Terrorists never display the civility required by the Geneva Conventions. Terrorists are not insurgents or freedom fighters, and when they are captured, they certainly are not prisoners of war. These killers are not members of an organized resistance movement carrying arms openly, and they have no distinctive identifier. The Geneva Conventions describe terrorists as beyond the pale.

The framers of the Geneva Conventions were parents and grandparents of the Greatest Generation, and held powerful positions throughout the darkest times of our world. Their words synthesize brutal, durable morality, properly understood, from actions within the ultimate bloody deluges of the 20th century.
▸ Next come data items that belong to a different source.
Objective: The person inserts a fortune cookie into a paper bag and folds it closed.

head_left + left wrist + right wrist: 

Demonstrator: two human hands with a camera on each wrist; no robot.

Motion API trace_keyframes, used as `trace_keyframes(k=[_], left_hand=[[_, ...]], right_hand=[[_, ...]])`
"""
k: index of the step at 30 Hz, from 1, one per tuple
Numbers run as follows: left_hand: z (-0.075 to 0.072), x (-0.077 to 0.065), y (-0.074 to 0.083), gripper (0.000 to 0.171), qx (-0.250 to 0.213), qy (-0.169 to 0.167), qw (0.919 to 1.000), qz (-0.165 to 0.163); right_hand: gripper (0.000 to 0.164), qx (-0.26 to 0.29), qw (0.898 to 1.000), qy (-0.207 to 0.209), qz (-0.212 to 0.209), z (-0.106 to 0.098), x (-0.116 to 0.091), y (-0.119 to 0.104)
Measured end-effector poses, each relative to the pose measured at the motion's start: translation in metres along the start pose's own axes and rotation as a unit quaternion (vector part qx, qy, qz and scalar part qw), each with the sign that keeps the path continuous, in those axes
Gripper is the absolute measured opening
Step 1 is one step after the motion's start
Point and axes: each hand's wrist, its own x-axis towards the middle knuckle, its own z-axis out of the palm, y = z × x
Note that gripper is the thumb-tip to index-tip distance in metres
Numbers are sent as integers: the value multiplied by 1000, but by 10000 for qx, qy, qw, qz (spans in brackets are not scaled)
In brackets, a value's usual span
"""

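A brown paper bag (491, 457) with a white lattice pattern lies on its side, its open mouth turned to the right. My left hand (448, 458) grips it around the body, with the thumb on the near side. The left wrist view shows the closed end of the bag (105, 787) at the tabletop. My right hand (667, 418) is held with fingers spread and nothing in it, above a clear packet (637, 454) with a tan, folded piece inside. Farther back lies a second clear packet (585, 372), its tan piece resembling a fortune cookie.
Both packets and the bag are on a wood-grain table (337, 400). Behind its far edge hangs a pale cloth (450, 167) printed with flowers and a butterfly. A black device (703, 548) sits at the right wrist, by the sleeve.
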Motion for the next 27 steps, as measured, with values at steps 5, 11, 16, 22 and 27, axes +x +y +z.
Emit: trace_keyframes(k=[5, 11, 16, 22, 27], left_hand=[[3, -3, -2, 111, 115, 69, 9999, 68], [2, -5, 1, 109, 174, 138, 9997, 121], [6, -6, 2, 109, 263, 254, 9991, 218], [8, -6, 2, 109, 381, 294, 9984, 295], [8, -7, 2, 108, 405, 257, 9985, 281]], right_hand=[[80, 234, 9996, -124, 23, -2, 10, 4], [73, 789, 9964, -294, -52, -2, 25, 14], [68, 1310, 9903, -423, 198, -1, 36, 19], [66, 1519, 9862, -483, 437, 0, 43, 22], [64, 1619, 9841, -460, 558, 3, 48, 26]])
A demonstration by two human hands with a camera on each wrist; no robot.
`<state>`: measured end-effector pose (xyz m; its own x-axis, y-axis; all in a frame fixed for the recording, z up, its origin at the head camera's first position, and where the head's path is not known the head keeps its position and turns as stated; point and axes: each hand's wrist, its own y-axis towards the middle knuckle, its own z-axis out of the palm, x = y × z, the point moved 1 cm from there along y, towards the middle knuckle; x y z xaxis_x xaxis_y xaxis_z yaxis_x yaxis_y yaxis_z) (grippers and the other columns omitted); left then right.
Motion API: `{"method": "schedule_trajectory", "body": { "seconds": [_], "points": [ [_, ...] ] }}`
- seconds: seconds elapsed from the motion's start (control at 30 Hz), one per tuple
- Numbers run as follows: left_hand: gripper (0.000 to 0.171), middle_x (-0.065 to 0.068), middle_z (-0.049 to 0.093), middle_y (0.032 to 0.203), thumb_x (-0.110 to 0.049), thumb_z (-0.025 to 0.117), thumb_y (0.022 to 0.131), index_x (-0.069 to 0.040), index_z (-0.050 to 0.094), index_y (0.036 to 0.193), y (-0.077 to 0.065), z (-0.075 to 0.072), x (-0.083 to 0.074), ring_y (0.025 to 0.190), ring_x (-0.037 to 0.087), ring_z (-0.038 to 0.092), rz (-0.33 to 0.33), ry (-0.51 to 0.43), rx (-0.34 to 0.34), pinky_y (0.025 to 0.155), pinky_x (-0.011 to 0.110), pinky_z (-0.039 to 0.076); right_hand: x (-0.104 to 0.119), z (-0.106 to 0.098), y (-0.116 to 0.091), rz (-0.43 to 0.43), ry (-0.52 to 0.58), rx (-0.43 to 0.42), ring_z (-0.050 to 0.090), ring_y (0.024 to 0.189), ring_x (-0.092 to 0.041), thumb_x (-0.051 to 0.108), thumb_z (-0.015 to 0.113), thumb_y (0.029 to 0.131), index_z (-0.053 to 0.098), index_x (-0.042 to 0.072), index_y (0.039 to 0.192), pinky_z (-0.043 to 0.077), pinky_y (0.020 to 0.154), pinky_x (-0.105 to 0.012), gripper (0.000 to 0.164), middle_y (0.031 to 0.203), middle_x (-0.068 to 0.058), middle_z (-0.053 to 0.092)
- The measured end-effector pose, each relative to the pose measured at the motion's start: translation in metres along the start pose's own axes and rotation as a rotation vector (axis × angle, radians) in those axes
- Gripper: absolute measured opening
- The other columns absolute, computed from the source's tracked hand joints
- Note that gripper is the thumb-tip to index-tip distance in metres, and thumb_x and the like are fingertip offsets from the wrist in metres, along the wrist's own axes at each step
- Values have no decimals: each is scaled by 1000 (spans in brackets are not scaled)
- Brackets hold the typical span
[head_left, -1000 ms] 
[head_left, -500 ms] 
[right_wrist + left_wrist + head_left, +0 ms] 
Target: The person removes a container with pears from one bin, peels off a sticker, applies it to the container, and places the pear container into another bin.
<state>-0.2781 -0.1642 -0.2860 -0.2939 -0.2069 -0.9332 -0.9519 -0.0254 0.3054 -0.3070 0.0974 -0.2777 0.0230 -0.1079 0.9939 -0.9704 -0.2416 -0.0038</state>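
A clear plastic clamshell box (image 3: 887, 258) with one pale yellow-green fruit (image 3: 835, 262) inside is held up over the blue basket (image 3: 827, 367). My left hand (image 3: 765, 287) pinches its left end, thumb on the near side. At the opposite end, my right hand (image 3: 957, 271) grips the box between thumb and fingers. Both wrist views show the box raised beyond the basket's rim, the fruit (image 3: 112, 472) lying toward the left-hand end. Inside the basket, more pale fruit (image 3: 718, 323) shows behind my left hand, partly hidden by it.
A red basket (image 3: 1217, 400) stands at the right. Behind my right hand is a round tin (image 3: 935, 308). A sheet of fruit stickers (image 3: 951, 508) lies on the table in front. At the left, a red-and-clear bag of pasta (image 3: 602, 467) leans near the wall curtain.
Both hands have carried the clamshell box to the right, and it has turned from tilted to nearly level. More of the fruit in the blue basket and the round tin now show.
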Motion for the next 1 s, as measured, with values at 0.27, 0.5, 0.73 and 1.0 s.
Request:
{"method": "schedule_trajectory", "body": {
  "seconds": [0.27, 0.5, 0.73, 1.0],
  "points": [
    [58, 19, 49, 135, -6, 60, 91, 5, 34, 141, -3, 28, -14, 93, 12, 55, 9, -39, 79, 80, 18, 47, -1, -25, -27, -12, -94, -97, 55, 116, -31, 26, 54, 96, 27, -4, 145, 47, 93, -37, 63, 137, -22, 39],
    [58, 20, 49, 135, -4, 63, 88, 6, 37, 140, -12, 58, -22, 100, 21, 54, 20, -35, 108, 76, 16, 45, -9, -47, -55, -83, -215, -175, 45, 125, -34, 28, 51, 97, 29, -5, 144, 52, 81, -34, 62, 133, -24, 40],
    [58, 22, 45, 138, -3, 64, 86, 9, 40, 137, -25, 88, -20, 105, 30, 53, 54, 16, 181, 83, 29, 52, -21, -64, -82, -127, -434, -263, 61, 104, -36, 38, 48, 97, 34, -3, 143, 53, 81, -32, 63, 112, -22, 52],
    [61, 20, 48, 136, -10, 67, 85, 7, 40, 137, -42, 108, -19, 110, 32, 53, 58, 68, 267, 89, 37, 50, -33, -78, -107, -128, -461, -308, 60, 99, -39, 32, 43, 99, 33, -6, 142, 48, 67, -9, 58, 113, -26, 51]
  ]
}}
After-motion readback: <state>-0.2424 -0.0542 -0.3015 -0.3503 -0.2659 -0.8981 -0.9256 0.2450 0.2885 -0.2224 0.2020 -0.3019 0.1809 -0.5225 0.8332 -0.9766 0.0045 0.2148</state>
The people writing the conventions intended to isolate terrorist forces, provide them minimal protections, and allow their destruction with any overwhelming furies needed to crush their abominations.

aside from the striking choices of language, note how the author first justifies torture as if it were a tactical choice made by “military and intelligence professionals,” whose actual opinion the author subsequently disregards in favor of his own sense of moral disconnect:

Rep. Peter DeFazio quoted to me 20 former Army interrogators saying that abuse and torture of prisoners and detainees should be avoided at all costs. I find that disturbing, because on Sept. 11, 2001, we were prepared to shoot down any civilian airliner that did not land immediately, regardless of its crew’s assertions.

There’s an incredible moral disconnect here: We were prepared to kill our own citizens on Sept. 11, but we were forbidden to subject terrorists to severe discomfort that might prevent extravagant murder and destruction. At what point in the application of chemical, biological and atomic weapons to our society must we protect the American people “at all costs”?

so, anyway, my reply:

Nolan Nelson’s justification of torture makes a powerful if unintentional case against the mentality that regards torture as a necessary response to terrifying unknowns. His relentlessly extreme language, bald assertions and poor logic all suggest a mind imbalanced by fear. However genuine this terror might be, decisions made from such a debilitated state are notoriously unjust and ineffective [i might have added, all episodes of 24 aside]. The challenges of the new century that Mr. Nelson fearfully evokes will not be solved by the primitive mindset his letter exhibits.